GOAL OF THE EXERCISE: The word "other" marks the lines to find; copy every such line from the data below.

COLLECTED DATA:
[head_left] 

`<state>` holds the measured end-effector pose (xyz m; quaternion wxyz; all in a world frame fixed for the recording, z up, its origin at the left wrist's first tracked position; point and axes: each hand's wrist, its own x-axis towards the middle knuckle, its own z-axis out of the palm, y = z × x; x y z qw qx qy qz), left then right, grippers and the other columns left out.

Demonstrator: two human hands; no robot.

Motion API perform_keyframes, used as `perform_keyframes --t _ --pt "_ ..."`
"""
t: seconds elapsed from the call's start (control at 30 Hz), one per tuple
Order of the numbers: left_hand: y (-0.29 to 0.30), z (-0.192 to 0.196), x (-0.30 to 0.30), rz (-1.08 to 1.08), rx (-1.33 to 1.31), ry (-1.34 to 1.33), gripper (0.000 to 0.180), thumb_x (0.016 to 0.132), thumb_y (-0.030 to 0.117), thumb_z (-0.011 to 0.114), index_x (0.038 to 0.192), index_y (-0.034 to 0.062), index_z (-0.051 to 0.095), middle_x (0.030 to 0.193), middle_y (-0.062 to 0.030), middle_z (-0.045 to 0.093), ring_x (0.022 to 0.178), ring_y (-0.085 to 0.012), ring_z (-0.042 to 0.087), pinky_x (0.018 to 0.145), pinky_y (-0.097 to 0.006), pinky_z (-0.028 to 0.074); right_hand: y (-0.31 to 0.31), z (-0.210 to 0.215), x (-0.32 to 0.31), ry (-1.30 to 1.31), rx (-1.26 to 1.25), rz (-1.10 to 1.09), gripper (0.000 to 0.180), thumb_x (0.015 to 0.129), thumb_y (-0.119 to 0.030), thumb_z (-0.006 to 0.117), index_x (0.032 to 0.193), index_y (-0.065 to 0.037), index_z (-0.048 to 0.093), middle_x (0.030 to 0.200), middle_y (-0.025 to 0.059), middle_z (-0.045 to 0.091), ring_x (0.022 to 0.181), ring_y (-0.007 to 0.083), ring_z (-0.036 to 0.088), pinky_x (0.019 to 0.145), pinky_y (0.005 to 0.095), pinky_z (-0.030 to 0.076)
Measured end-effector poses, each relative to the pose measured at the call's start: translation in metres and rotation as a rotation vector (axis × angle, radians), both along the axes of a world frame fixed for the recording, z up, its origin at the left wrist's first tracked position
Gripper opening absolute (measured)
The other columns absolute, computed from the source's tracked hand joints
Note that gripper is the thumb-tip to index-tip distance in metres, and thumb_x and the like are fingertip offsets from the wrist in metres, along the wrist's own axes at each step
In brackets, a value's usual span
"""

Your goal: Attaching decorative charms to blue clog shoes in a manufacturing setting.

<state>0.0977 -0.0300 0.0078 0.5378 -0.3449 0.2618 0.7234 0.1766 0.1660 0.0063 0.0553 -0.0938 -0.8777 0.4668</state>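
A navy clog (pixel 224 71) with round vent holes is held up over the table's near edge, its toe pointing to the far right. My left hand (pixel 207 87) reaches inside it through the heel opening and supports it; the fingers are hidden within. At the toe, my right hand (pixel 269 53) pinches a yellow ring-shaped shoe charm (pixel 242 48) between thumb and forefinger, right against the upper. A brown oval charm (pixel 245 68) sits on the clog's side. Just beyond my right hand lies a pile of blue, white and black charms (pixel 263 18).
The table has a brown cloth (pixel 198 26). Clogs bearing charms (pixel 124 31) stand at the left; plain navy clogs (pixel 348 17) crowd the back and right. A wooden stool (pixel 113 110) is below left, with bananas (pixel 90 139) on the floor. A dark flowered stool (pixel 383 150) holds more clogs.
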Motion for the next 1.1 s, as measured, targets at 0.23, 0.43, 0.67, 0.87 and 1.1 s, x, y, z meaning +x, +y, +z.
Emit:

SOLUTION TO THIS EXERCISE:
`<state>` holds the measured end-effector pose (xyz m; quaternion wxyz; all in a world frame fixed for the recording, z up, its origin at the left wrist's first tracked position; point and axes: each hand's wrist, its own x-axis towards the middle knuckle, its own z-axis out of the palm, y = z × x; x y z qw qx qy qz), left then right, grippers and the other columns left out.
The other columns absolute, computed from the source's tracked hand joints

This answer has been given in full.